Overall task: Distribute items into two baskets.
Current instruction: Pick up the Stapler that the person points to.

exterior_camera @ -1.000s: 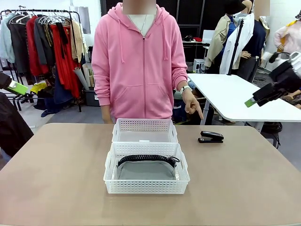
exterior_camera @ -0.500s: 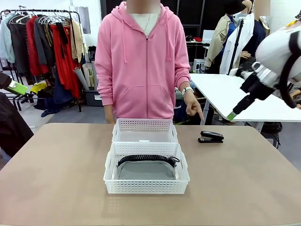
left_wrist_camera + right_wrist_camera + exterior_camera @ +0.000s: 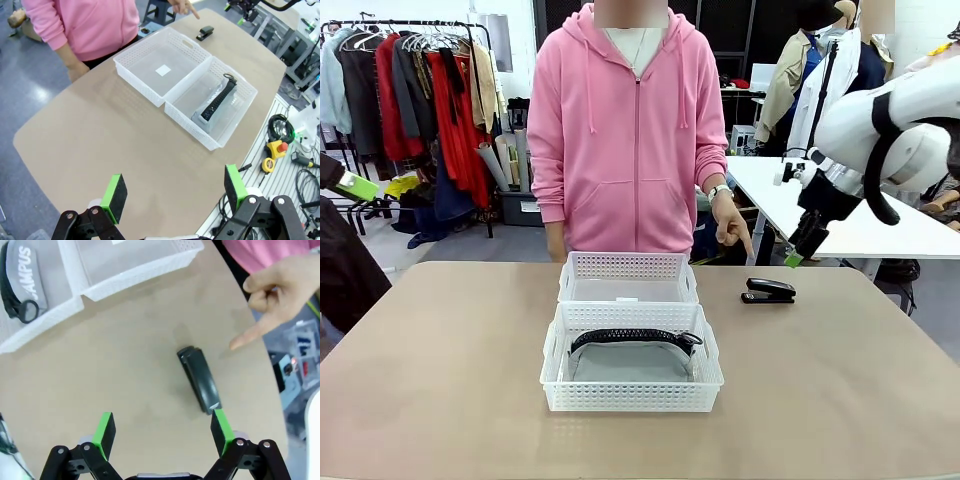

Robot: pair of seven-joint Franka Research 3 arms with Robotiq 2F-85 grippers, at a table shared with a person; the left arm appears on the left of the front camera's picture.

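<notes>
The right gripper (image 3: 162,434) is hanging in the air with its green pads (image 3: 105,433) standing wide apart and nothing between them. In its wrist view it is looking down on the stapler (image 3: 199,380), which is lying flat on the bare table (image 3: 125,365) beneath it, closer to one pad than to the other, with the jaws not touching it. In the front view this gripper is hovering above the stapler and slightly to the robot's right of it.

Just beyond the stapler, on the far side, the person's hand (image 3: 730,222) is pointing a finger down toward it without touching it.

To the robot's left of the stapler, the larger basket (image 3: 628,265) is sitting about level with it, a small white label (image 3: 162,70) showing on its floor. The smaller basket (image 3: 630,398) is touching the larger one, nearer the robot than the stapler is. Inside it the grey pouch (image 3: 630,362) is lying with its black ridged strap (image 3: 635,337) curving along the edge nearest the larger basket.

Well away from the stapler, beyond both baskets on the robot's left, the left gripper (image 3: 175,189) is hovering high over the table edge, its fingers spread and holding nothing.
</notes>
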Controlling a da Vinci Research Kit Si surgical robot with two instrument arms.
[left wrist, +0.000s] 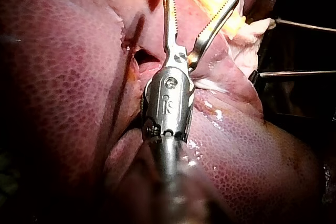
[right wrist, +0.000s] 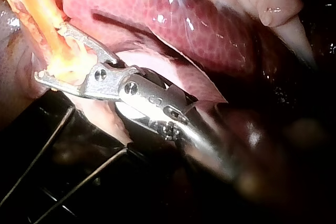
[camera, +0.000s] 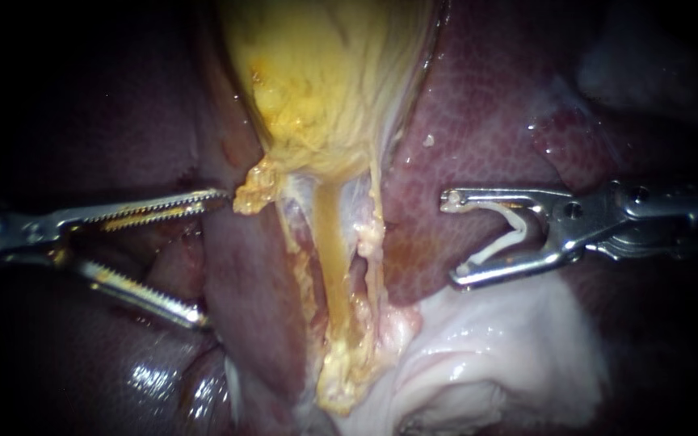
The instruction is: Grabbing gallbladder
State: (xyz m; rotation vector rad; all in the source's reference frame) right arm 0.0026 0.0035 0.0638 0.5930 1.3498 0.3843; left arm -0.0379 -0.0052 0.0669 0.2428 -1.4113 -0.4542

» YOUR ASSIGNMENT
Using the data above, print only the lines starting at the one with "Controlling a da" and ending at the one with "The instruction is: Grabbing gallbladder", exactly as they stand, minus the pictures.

» YOUR SOLUTION
Controlling a da Vinci Research Kit Si surgical robot with two instrument arms.
[left wrist, +0.000s] 
[right wrist, +0.000s] 
[camera, +0.000s] 
The instruction is: Grabbing gallbladder

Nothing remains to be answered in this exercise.